PROBLEM DESCRIPTION =>
Retype the data below without altering anything.

*** SUPPLIED MATERIAL ***

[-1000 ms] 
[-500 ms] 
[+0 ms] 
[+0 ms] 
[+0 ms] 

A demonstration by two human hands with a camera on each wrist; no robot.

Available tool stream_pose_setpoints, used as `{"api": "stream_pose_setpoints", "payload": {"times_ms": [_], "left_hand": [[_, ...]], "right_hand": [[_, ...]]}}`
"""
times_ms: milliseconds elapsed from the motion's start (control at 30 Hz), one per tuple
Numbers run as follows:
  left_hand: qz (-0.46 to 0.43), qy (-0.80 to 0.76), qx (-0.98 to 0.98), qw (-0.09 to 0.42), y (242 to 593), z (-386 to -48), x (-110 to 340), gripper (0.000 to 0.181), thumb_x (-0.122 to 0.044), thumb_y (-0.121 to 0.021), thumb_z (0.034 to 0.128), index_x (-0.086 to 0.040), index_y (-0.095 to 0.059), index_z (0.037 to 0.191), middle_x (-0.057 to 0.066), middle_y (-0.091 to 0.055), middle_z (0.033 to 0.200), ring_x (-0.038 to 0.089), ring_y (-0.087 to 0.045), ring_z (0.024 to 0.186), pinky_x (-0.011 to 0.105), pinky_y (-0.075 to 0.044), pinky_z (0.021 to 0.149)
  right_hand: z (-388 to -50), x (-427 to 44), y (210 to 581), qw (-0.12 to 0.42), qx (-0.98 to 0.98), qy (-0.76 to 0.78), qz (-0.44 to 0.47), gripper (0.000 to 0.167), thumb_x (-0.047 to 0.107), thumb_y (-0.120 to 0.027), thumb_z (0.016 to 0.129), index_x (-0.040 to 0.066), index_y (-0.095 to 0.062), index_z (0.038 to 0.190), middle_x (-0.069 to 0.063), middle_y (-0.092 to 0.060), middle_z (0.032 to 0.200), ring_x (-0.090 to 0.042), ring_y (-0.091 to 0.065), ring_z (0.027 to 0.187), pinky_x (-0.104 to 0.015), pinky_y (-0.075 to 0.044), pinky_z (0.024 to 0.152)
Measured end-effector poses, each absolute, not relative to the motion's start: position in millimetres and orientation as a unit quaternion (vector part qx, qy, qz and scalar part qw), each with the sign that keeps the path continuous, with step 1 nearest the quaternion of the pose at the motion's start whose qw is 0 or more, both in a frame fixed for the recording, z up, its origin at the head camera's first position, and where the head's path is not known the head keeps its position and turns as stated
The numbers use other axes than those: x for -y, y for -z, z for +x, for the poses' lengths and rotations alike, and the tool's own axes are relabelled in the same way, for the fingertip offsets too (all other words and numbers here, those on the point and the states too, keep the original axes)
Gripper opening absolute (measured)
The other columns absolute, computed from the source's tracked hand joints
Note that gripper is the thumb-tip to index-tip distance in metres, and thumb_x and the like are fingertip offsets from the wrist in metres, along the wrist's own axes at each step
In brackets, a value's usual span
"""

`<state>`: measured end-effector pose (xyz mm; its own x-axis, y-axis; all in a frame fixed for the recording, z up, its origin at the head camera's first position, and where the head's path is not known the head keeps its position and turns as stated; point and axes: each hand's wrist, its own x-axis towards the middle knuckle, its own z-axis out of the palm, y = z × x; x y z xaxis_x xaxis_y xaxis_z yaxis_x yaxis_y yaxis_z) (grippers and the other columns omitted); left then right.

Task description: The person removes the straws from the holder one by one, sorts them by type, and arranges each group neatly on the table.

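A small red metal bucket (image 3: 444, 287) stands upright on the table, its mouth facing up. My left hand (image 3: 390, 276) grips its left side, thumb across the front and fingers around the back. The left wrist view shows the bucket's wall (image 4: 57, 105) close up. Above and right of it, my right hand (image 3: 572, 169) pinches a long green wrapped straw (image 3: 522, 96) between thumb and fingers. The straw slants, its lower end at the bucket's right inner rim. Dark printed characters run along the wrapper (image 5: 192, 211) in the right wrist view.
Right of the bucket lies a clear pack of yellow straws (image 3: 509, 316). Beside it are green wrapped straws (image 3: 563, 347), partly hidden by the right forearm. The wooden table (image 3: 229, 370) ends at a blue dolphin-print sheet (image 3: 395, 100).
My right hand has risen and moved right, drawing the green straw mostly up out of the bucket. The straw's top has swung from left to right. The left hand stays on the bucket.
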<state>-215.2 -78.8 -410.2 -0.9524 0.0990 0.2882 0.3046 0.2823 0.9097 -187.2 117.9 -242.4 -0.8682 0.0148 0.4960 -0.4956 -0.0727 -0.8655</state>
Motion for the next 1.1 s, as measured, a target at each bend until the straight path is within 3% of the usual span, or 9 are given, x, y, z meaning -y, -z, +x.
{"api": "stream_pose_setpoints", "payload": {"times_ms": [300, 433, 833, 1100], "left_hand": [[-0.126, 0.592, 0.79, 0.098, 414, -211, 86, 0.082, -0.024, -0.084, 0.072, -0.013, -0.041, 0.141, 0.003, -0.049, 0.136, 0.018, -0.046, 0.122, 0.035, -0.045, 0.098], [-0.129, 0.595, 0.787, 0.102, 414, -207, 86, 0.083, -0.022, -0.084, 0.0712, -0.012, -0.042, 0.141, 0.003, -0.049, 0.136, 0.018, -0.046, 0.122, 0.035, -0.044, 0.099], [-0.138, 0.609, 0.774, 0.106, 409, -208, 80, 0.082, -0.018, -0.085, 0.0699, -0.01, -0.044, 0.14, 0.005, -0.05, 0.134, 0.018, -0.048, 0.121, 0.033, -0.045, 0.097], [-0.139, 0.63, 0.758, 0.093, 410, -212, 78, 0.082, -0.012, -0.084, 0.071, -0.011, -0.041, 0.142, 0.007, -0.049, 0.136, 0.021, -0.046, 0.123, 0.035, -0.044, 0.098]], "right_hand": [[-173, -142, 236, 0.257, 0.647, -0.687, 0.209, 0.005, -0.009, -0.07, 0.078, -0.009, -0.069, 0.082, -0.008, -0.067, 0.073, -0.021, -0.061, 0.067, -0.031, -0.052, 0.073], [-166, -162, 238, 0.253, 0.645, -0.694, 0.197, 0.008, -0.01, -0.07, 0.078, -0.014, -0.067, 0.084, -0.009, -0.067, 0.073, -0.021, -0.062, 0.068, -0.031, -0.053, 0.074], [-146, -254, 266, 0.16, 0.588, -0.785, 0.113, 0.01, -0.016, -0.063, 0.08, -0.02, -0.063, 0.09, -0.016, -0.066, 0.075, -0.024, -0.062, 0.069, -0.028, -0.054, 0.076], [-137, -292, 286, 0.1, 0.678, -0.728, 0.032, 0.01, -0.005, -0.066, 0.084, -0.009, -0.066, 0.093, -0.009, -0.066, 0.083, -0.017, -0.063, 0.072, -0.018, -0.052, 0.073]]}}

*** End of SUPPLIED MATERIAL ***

SOLUTION TO THIS EXERCISE =>
[-1000 ms] 
[-500 ms] 
[+0 ms] 
[+0 ms] 
[+0 ms] 

A demonstration by two human hands with a camera on each wrist; no robot.

Available tool stream_pose_setpoints, used as `{"api": "stream_pose_setpoints", "payload": {"times_ms": [_], "left_hand": [[_, ...]], "right_hand": [[_, ...]]}}`
"""
times_ms: milliseconds elapsed from the motion's start (control at 30 Hz), one per tuple
Numbers run as follows:
  left_hand: qz (-0.46 to 0.43), qy (-0.80 to 0.76), qx (-0.98 to 0.98), qw (-0.09 to 0.42), y (242 to 593), z (-386 to -48), x (-110 to 340), gripper (0.000 to 0.181), thumb_x (-0.122 to 0.044), thumb_y (-0.121 to 0.021), thumb_z (0.034 to 0.128), index_x (-0.086 to 0.040), index_y (-0.095 to 0.059), index_z (0.037 to 0.191), middle_x (-0.057 to 0.066), middle_y (-0.091 to 0.055), middle_z (0.033 to 0.200), ring_x (-0.038 to 0.089), ring_y (-0.087 to 0.045), ring_z (0.024 to 0.186), pinky_x (-0.011 to 0.105), pinky_y (-0.075 to 0.044), pinky_z (0.021 to 0.149)
  right_hand: z (-388 to -50), x (-427 to 44), y (210 to 581), qw (-0.12 to 0.42), qx (-0.98 to 0.98), qy (-0.76 to 0.78), qz (-0.44 to 0.47), gripper (0.000 to 0.167), thumb_x (-0.047 to 0.107), thumb_y (-0.120 to 0.027), thumb_z (0.016 to 0.129), index_x (-0.040 to 0.066), index_y (-0.095 to 0.062), index_z (0.038 to 0.190), middle_x (-0.069 to 0.063), middle_y (-0.092 to 0.060), middle_z (0.032 to 0.200), ring_x (-0.090 to 0.042), ring_y (-0.091 to 0.065), ring_z (0.027 to 0.187), pinky_x (-0.104 to 0.015), pinky_y (-0.075 to 0.044), pinky_z (0.024 to 0.152)
Measured end-effector poses, each absolute, not relative to the motion's start: position in millimetres and orientation as a unit quaternion (vector part qx, qy, qz and scalar part qw), each with the sign that keeps the path continuous, with step 1 nearest the quaternion of the pose at the motion's start whose qw is 0 or more, both in a frame fixed for the recording, z up, its origin at the head camera's first position, and where the head's path is not known the head keeps its position and turns as stated
The numbers use other axes than those: x for -y, y for -z, z for +x, for the poses' lengths and rotations alike, and the tool's own axes are relabelled in the same way, for the fingertip offsets too (all other words and numbers here, those on the point and the states too, keep the original axes)
Gripper opening absolute (measured)
The other columns absolute, computed from the source's tracked hand joints
Note that gripper is the thumb-tip to index-tip distance in metres, and thumb_x and the like are fingertip offsets from the wrist in metres, along the wrist's own axes at each step
In brackets, a value's usual span
"""

`<state>`: measured end-effector pose (xyz mm; its own x-axis, y-axis; all in a frame fixed for the recording, z up, its origin at the head camera's first position, and where the head's path is not known the head keeps its position and turns as stated; point and axes: each hand's wrist, its own x-axis towards the middle knuckle, its own z-axis out of the palm, y = z × x; x y z xaxis_x xaxis_y xaxis_z yaxis_x yaxis_y yaxis_z) (grippers and the other columns omitted); left then right.

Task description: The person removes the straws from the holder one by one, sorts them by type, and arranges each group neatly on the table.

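A small red metal bucket (image 3: 444, 287) stands upright on the table, its mouth facing up. My left hand (image 3: 390, 276) grips its left side, thumb across the front and fingers around the back. The left wrist view shows the bucket's wall (image 4: 57, 105) close up. Above and right of it, my right hand (image 3: 572, 169) pinches a long green wrapped straw (image 3: 522, 96) between thumb and fingers. The straw slants, its lower end at the bucket's right inner rim. Dark printed characters run along the wrapper (image 5: 192, 211) in the right wrist view.
Right of the bucket lies a clear pack of yellow straws (image 3: 509, 316). Beside it are green wrapped straws (image 3: 563, 347), partly hidden by the right forearm. The wooden table (image 3: 229, 370) ends at a blue dolphin-print sheet (image 3: 395, 100).
My right hand has risen and moved right, drawing the green straw mostly up out of the bucket. The straw's top has swung from left to right. The left hand stays on the bucket.
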<state>-215.2 -78.8 -410.2 -0.9524 0.0990 0.2882 0.3046 0.2823 0.9097 -187.2 117.9 -242.4 -0.8682 0.0148 0.4960 -0.4956 -0.0727 -0.8655</state>
Motion for the next 1.1 s, as measured, a target at each bend until the straight path is within 3% of the usual span, or 9 are given, x, y, z meaning -y, -z, +x.
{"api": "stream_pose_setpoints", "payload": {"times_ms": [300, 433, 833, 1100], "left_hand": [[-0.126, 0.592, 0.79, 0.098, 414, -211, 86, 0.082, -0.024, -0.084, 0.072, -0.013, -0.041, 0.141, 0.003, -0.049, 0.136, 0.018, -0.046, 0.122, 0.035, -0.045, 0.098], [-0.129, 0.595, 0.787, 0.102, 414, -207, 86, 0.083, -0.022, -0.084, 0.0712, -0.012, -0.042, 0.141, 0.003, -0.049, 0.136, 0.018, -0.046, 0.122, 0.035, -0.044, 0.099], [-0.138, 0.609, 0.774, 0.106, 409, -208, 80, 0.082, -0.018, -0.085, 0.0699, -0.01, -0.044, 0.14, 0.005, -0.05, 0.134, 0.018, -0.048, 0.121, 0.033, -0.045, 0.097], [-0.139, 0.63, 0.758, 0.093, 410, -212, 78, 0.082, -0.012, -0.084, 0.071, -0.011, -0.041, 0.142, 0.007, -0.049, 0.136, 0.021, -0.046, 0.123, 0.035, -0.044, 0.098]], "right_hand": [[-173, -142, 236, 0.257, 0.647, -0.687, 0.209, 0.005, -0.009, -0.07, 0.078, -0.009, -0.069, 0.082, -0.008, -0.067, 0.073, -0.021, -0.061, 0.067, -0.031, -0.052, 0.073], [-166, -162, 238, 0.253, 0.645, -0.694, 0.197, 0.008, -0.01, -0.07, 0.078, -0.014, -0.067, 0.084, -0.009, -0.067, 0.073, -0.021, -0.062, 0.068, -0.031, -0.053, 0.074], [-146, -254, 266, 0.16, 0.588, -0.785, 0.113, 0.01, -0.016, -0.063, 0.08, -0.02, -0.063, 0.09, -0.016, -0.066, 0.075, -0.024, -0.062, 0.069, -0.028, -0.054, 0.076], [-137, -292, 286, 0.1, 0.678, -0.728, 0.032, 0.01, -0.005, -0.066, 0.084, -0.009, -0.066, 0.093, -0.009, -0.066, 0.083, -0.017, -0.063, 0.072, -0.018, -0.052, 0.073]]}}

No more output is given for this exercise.